- _WHAT TO PRODUCE_: Beginning with the line that contains "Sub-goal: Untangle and" and ending with the line that contains "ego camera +", reproduce the lines of the entries below exactly, omitting pictures.

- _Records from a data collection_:
▼

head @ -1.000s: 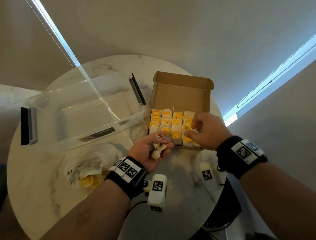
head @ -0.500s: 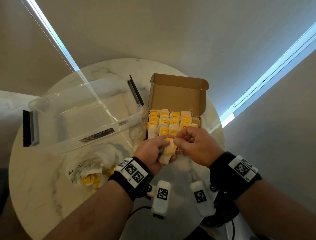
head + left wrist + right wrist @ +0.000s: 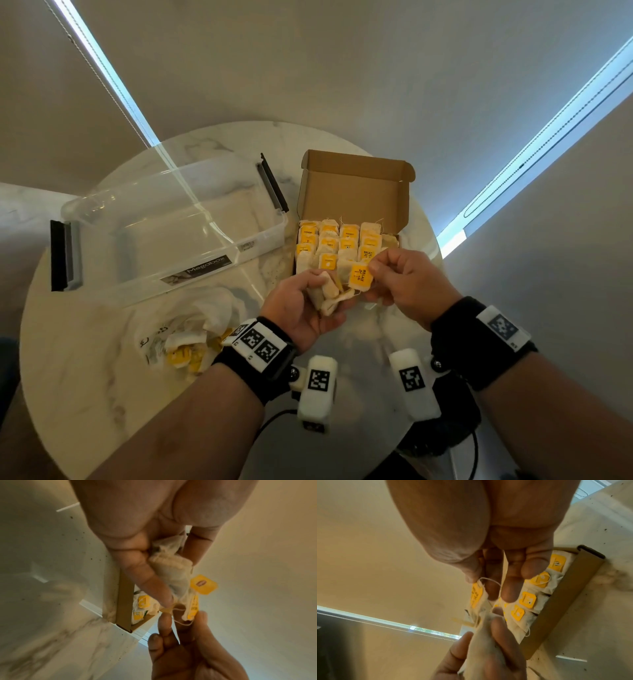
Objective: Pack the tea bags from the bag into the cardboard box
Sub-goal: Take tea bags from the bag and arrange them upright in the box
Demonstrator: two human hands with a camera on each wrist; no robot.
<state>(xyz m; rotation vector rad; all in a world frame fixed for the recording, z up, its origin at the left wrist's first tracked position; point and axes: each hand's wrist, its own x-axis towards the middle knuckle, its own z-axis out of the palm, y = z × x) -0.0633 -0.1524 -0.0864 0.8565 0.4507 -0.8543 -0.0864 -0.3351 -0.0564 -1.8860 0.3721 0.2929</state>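
Mid-pack: left hand grips a clump of tea bags; right hand pinches one yellow-tagged bag at the cardboard box's 6 o'clock edge. Next, prob.: free it from tangled strings, slot into the box's 3 o'clock gap; more bags wait in the plastic bag at 8 o'clock on surface.

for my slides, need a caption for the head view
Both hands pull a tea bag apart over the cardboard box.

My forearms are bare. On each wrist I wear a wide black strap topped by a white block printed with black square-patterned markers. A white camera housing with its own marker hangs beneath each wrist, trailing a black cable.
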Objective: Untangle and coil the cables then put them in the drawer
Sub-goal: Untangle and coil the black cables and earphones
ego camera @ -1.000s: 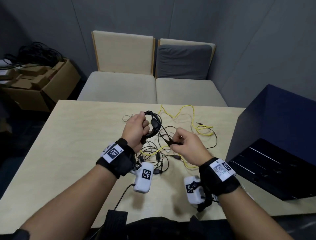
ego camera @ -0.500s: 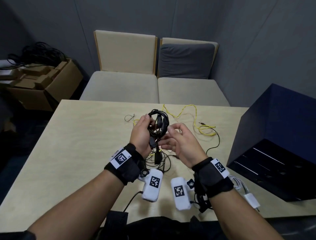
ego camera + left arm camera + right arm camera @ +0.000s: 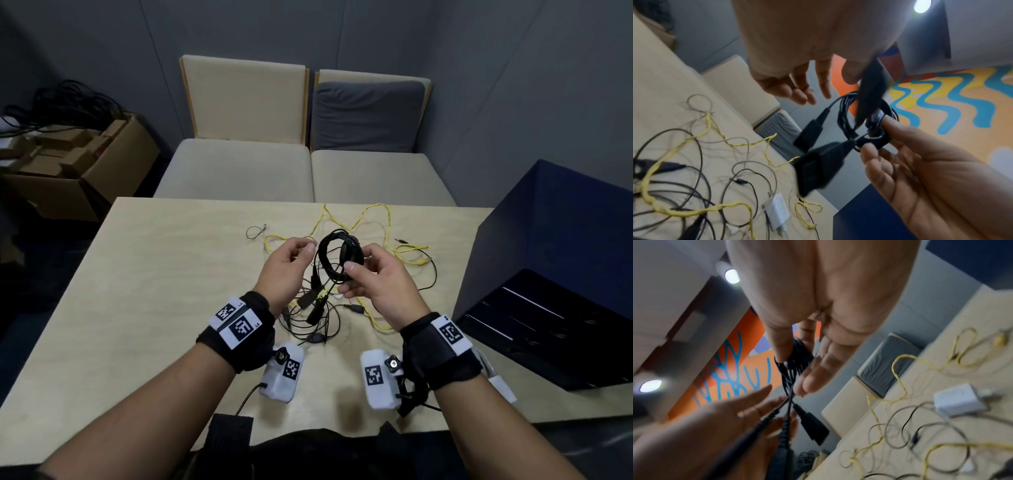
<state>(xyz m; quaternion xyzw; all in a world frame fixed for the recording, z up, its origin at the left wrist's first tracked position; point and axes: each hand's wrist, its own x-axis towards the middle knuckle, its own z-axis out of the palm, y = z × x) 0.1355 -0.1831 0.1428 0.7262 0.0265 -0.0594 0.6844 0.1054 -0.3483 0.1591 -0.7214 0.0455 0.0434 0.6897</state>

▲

- _ANSWER FOR THE TASK_:
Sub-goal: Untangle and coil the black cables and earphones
ego camera @ -1.000s: 
ego camera @ -0.500s: 
ego camera + left arm camera + right arm camera @ +0.000s: 

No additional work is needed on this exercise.